L’empire du faux, ou comment on n’en sort jamais. Je n’avais pas tellement envie de le voir, France, j’avais le sentiment d’avoir fait le tour du cinéma de Dumont, tant celui d’avant le rire que celui d’après — question avant, sachez qu’il y en a actuellement toute une palanquée en replay sur Arte.tv, question après, même punition, les deux séries Quinquin et Coincoin y sont également disponibles —, et j’étais arrivé à la conclusion que, dans un cas comme dans l’autre, je suis quand même pas mal hermétique à la chose. Il faut garder la foi, je n’avais pas tellement envie de le voir, mais figurez-vous que j’ai beaucoup aimé.

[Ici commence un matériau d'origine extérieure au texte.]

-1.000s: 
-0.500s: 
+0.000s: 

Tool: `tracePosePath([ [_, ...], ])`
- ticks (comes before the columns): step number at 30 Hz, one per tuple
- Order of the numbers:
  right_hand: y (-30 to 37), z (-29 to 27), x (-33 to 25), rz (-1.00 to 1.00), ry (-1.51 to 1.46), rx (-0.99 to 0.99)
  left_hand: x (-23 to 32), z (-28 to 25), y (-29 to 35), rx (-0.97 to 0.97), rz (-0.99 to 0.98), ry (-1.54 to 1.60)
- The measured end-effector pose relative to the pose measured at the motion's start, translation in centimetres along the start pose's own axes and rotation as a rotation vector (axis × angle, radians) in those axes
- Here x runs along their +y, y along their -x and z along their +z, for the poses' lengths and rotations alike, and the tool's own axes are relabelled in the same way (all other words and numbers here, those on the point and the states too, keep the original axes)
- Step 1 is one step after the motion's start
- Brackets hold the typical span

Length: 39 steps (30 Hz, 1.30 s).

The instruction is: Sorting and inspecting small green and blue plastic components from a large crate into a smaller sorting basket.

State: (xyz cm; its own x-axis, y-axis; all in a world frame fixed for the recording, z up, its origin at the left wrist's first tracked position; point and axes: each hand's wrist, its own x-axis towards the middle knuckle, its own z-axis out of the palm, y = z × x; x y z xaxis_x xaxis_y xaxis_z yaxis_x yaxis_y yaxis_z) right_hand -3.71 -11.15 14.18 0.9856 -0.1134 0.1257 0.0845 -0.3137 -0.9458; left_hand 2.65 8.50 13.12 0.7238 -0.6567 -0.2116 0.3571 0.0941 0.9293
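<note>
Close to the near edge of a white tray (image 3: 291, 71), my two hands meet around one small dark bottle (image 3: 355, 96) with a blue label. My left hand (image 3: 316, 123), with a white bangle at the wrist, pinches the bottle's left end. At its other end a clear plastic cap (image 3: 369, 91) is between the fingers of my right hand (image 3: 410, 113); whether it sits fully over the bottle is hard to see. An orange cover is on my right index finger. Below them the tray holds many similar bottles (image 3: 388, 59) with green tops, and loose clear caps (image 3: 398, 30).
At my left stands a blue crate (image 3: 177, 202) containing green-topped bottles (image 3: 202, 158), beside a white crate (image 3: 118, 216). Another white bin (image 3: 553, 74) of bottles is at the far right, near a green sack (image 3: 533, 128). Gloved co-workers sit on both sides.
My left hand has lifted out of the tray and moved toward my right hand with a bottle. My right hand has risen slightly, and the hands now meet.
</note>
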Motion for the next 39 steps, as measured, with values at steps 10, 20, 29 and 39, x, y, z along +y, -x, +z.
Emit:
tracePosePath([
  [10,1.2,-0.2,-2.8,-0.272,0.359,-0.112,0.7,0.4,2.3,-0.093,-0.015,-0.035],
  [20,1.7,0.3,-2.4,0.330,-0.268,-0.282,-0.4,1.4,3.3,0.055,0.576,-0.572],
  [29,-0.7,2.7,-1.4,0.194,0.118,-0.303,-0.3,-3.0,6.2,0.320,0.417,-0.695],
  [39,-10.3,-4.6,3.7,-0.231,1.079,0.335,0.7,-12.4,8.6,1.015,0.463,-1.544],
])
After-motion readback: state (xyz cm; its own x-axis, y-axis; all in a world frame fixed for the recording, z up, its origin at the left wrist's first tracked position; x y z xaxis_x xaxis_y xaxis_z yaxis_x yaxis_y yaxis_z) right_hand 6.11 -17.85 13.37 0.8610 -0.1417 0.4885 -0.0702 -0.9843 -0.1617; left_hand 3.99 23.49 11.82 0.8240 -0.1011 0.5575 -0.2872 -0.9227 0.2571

Son cotonneux, transparences irréelles, jeu ralenti des comédiens, intrigue aux péripéties alanguies, font qu’une torpeur agréable, pour ne pas dire onirique, nimbe chaque scène.
Le film m’est apparu en quelque sorte comme le négatif d’Annette. Je veux dire par là que, comme le Carax, il s’agit d’une comédie musicale, où des personnages de vedettes frivoles et dérisoires s’ébattent vainement dans un monde en toc. Dans ce monde d’artifice, la souffrance et le malheur — symptômes du Mal — sont pourtant bien réels, et finissent par atteindre en plein cœur héros ou héroïnes, révélés à eux-mêmes le long d’un chemin simili rossellinien. Pour le meilleur ou pour le pire ? Qu’importe, car au fond — c’est une réplique du personnage de Blanche Gardin —, ’’le pire c’est le mieux’’.
Oui, je sais, je vous parle de négatif, de comédie musicale, ne pensez pas que je n’aie pas remarqué vos sourcils se hausser depuis le paragraphe précédent. Un peu de patience, laissez-moi vous expliquer. Primo, ce serait une comédie musicale sans chansons — pourtant si, il y a bien une chanson à un moment, une seule, interprétée a cappella, à laquelle succède un Dies Iræ grégorien inattendu. Secundo, partout ailleurs plane sur les images la musique économe et élégiaque (et testamentaire) de Christophe. Elle constitue le parfait antidote à l’hystérie permanente des Sparks d’Annette. J’espère vous avoir rendus un peu moins incrédules. Non ?
Quoi qu’il en soit, je vous disais que je n’avais pas tellement envie de le voir, c’est aussi parce que la bande-annonce m’avait fait craindre un film hystérique. Or c’est tout le contraire. Son cotonneux, transparences irréelles, jeu ralenti des comédiens, intrigue aux péripéties alanguies, font qu’une torpeur agréable, pour ne pas dire onirique, nimbe chaque scène. Pour conclure, et ne vous cacher rien, la raison pour laquelle j’ai finalement eu envie de le voir, c’est Léa Seydoux. Je l’aime bien en général, et elle crève ici l’écran, pensez Ingrid Bergman dans Europe 51, enfin non, ce n’est peut-être pas vraiment ça, ne pensez à rien, détendez-vous des sourcils et voyez le film.